▸ **Work to be completed**
Restate verbatim the span of lines below between the line with "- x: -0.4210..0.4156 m" and the line with "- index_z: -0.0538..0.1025", including those two lines, and only that span.
☆ ☆ ☆ ☆ ☆
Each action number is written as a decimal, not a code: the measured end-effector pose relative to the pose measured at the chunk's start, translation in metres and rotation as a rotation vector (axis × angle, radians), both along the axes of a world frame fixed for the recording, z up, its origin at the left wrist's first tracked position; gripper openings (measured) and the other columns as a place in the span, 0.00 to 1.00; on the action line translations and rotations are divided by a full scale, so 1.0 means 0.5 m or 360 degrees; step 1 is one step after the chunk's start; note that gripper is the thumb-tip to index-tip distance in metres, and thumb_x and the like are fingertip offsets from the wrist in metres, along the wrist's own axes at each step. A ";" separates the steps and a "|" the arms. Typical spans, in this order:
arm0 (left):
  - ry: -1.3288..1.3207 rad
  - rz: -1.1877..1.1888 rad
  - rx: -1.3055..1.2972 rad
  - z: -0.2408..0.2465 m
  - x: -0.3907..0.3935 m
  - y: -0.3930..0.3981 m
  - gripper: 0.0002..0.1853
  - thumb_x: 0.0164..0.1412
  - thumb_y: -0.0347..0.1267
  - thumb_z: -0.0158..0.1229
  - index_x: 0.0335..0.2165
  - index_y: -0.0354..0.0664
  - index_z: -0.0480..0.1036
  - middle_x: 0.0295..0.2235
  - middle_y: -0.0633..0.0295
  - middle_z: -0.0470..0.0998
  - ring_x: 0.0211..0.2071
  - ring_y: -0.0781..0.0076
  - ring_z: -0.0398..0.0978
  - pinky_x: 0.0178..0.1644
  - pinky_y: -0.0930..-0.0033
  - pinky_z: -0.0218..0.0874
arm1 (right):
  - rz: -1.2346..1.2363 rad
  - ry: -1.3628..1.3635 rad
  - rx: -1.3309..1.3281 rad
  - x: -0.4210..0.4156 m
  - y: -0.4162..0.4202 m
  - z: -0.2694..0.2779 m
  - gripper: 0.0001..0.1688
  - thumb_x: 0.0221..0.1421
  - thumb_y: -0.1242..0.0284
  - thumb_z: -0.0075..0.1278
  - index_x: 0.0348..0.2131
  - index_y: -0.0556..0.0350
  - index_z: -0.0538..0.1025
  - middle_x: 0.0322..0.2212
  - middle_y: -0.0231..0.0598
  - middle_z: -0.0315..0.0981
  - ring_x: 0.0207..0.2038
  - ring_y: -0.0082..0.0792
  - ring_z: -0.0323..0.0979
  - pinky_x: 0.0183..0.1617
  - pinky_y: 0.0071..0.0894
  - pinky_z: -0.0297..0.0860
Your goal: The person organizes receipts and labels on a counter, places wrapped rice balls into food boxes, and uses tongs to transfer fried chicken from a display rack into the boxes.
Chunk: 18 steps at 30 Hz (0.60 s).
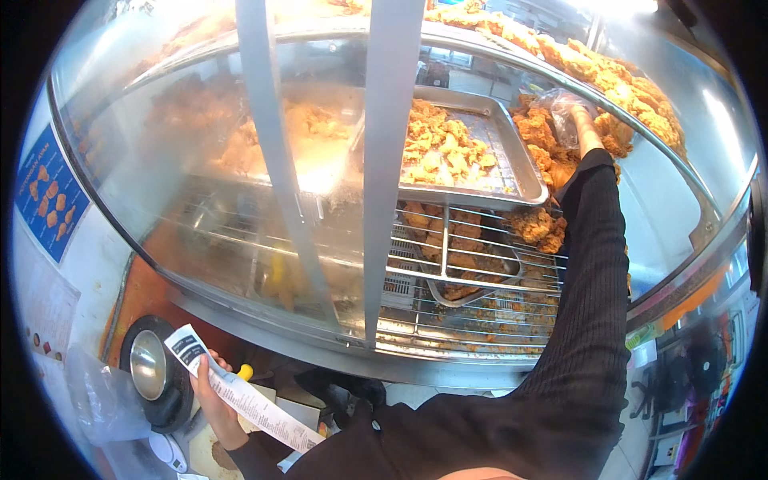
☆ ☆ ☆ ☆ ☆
▸ **Your response**
  - x: -0.4210..0.4156 m
  - y: -0.4162..0.4202 m
  - z: -0.2694..0.2779 m
  - gripper: 0.0001..0.1688
  - thumb_x: 0.0221..0.1421
  - thumb_y: -0.1242..0.0284
  - thumb_z: -0.0075..0.1278
  - index_x: 0.0348..0.2131
  - index_y: -0.0556..0.0350
  - index_z: -0.0538..0.1025

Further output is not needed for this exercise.